La esperanza de los naufragos
Edgar Tarazona Angel

En algunos pequeños puertos del Urabá, se encuentran lanchas de pasajeros que pueden transportar hasta 60 pasajeros para atravesar el golfo hasta destinos como Capurganá y Triganá. Un día, que pensaba viajar con mi esposa (hace ya varios años) al primero de estos hermosos pueblos, se llenó el cupo y nos tocó esperar el siguiente viaje.

Bueno, el asunto es que a uno le dan un chaleco salvavidas que debe ajustarse antes de empezar el recorrido y, el timonel, si así se le puede decir, explica que, si por algún motivo la embarcación zozobra no debemos angustiarnos y permanecer con el chaleco puesto y flotando, como las lanchas tienen un recorrido predeterminado y un tiempo reglamentario, al no llegar en el tiempo previsto, de inmediato envían otra para buscar a los náufragos y recogerlos.

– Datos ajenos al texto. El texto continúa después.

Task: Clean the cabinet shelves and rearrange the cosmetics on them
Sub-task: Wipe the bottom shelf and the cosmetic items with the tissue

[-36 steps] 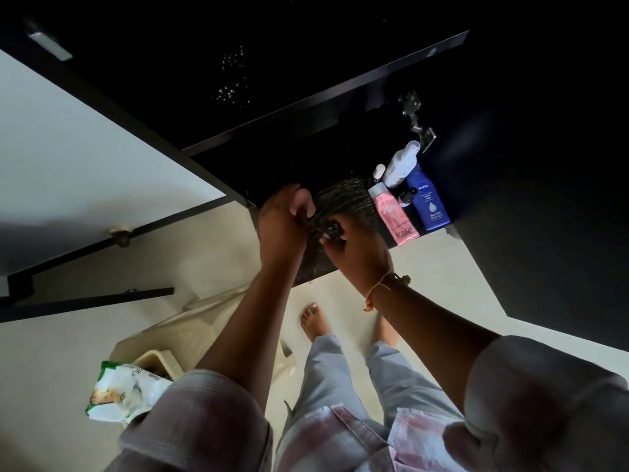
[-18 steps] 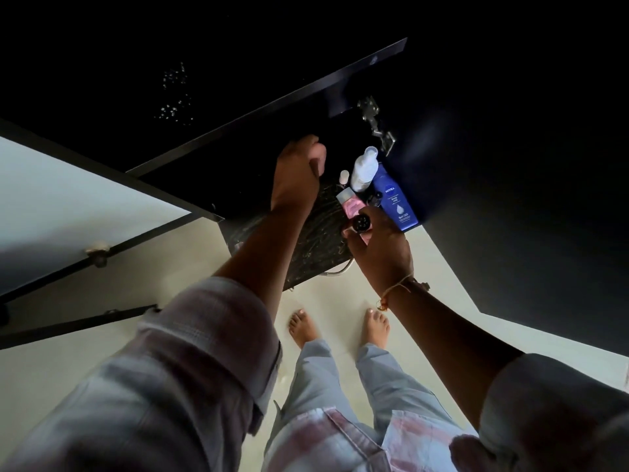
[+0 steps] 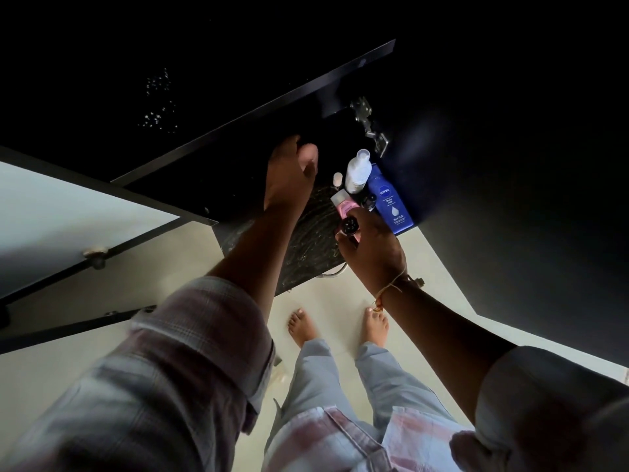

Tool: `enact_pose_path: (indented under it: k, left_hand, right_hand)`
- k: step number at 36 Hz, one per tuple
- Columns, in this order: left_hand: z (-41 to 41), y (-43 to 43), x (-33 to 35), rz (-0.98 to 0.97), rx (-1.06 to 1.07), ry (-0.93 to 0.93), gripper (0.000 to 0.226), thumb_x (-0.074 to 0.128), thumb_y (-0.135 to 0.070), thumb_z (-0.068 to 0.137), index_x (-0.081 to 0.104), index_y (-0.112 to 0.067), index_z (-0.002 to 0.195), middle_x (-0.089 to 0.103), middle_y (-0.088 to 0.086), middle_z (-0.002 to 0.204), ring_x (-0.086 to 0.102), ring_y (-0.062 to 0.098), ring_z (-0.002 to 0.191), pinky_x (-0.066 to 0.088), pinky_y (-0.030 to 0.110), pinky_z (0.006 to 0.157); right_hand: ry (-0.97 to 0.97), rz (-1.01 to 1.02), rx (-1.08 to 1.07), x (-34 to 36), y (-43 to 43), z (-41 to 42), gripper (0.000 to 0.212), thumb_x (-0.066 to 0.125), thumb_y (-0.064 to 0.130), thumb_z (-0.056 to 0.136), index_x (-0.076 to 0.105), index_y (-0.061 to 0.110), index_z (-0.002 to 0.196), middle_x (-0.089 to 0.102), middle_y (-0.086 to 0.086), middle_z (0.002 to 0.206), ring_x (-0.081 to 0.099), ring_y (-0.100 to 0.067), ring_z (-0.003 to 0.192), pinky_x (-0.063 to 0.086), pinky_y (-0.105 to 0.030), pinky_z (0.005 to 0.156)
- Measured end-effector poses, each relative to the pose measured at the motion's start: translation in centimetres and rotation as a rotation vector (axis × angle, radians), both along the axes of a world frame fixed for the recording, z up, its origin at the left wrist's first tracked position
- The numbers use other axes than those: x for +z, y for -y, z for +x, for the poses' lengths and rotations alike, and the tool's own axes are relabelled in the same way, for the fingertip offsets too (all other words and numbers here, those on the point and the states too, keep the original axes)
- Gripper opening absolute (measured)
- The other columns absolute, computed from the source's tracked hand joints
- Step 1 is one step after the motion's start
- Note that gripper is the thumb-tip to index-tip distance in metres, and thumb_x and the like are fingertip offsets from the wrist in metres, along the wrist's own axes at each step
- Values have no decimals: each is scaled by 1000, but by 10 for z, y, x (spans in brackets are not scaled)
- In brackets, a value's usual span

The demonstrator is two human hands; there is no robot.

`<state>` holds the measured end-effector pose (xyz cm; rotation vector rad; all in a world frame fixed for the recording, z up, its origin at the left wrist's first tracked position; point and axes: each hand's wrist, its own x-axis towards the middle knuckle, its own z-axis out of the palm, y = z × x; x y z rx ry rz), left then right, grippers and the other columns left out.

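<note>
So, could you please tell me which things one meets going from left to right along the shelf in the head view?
Left hand → small pale vial → white bottle → blue Nivea bottle. The pink tube and the right hand's dark small item overlap these, so I leave them out.

The shelf in front of me is black with pale, thready marbling. On it stands my deep blue Nivea body milk bottle with white lettering and a white drop, beside a white bottle with a clear cap and a pink tube with a pale cap. The small jar in my right grip is black and glossy. A tan thread bracelet circles that wrist. My sleeves are a faded pink and grey plaid, my trousers pale grey-blue. The floor is cream. The cabinet door is dark, nearly black.
</note>
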<state>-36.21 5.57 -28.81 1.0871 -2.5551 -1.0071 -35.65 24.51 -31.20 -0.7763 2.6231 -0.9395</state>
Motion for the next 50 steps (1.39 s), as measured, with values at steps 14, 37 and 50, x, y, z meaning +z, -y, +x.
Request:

La lancha de mi historia partió para el recorrido de una hora y media, pero en alta mar se presentó una sorpresiva tormenta tropical que los arrastró muchos kilómetros mar adentro. Pasaron varias horas antes de que amainara el vendaval tropical y, como de la embarcación no había noticias, de inmediato la comandancia de Necoclí, despachó varias lanchas a buscarlos, pero pasó el día y la noche y nada que aparecían.

Dos avionetas disponibles hicieron un recorrido hasta donde tenían autonomía de vuelo, pero nada. Todos confiábamos en que los chalecos salvavidas los mantendrían a flote, pero lo que desconocíamos era que los vientos huracanados los habían llevado a cien kilómetros de la costa.

Una semana más tarde, un helicóptero avistó los cadáveres flotando. Nadie se había quitado el chaleco salvavidas.